* [Required action] All entries that follow are to be printed exactly as written.

* [Data excerpts]
- - - -
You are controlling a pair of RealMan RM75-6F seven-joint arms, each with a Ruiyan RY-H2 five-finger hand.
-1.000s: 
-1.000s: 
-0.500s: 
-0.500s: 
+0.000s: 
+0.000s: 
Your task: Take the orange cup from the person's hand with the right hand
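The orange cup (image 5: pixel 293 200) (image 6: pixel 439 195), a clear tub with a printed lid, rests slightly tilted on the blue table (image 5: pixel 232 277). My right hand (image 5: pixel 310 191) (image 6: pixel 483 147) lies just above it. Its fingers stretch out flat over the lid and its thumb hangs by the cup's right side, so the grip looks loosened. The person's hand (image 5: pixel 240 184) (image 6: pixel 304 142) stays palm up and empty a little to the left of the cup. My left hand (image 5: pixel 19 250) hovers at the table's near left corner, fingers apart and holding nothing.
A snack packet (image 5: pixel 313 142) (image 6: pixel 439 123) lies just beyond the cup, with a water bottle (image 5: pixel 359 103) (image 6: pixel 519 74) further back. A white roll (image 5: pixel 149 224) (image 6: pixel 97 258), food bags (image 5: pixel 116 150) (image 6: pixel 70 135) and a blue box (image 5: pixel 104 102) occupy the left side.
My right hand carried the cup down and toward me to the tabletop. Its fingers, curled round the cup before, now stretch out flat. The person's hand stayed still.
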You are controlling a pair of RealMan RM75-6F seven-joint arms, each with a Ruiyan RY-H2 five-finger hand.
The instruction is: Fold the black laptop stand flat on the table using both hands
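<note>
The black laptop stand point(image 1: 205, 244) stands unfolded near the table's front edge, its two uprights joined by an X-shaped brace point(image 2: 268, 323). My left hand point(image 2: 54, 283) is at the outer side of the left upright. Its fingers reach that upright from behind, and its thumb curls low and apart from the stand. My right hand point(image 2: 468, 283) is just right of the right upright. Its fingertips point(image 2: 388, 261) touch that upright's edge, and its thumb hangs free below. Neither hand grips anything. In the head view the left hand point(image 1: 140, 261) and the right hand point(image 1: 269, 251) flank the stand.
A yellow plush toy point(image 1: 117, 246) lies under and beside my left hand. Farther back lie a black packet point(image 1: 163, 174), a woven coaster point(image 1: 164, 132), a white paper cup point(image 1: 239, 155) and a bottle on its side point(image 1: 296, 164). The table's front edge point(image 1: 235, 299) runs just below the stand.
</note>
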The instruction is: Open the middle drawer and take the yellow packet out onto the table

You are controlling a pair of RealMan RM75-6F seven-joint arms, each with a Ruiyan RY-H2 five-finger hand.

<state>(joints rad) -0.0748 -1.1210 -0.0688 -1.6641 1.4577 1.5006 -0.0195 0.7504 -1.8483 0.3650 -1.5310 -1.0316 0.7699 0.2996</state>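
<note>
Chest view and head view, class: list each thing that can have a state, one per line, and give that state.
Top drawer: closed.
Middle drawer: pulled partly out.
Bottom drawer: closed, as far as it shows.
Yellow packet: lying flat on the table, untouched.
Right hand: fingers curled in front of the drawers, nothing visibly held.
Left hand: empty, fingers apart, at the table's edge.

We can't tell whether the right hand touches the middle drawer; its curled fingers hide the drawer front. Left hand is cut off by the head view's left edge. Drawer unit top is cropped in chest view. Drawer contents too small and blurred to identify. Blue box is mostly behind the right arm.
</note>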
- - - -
* [Output of the exercise]
You are controlling a pair of RealMan RM75-6F seven-joint arms, each with a Ruiyan RY-H2 five-finger hand.
-1.000s: 
-1.000s: 
-0.500s: 
-0.500s: 
+0.000s: 
+0.000s: 
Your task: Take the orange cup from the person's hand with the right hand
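The orange cup (image 5: pixel 293 200) (image 6: pixel 439 195), a clear tub with a printed lid, rests slightly tilted on the blue table (image 5: pixel 232 277). My right hand (image 5: pixel 310 191) (image 6: pixel 483 147) lies just above it. Its fingers stretch out flat over the lid and its thumb hangs by the cup's right side, so the grip looks loosened. The person's hand (image 5: pixel 240 184) (image 6: pixel 304 142) stays palm up and empty a little to the left of the cup. My left hand (image 5: pixel 19 250) hovers at the table's near left corner, fingers apart and holding nothing.
A snack packet (image 5: pixel 313 142) (image 6: pixel 439 123) lies just beyond the cup, with a water bottle (image 5: pixel 359 103) (image 6: pixel 519 74) further back. A white roll (image 5: pixel 149 224) (image 6: pixel 97 258), food bags (image 5: pixel 116 150) (image 6: pixel 70 135) and a blue box (image 5: pixel 104 102) occupy the left side.
My right hand carried the cup down and toward me to the tabletop. Its fingers, curled round the cup before, now stretch out flat. The person's hand stayed still.
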You are controlling a pair of RealMan RM75-6F seven-joint arms, each with a Ruiyan RY-H2 five-finger hand.
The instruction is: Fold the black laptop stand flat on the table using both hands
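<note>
The black laptop stand point(image 1: 205, 244) stands unfolded near the table's front edge, its two uprights joined by an X-shaped brace point(image 2: 268, 323). My left hand point(image 2: 54, 283) is at the outer side of the left upright. Its fingers reach that upright from behind, and its thumb curls low and apart from the stand. My right hand point(image 2: 468, 283) is just right of the right upright. Its fingertips point(image 2: 388, 261) touch that upright's edge, and its thumb hangs free below. Neither hand grips anything. In the head view the left hand point(image 1: 140, 261) and the right hand point(image 1: 269, 251) flank the stand.
A yellow plush toy point(image 1: 117, 246) lies under and beside my left hand. Farther back lie a black packet point(image 1: 163, 174), a woven coaster point(image 1: 164, 132), a white paper cup point(image 1: 239, 155) and a bottle on its side point(image 1: 296, 164). The table's front edge point(image 1: 235, 299) runs just below the stand.
</note>
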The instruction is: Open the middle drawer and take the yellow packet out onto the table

You are controlling a pair of RealMan RM75-6F seven-joint arms, each with a Ruiyan RY-H2 five-finger hand.

<state>(joints rad) -0.0748 -1.1210 -0.0688 -1.6641 1.4577 1.5006 -0.0195 0.7504 -1.8483 0.3650 -1.5310 -1.0316 0.7699 0.2996</state>
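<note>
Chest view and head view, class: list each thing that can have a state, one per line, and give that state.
Top drawer: closed.
Middle drawer: pulled partly out.
Bottom drawer: closed, as far as it shows.
Yellow packet: lying flat on the table, untouched.
Right hand: fingers curled in front of the drawers, nothing visibly held.
Left hand: empty, fingers apart, at the table's edge.

We can't tell whether the right hand touches the middle drawer; its curled fingers hide the drawer front. Left hand is cut off by the head view's left edge. Drawer unit top is cropped in chest view. Drawer contents too small and blurred to identify. Blue box is mostly behind the right arm.
</note>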

What came before is the finished answer.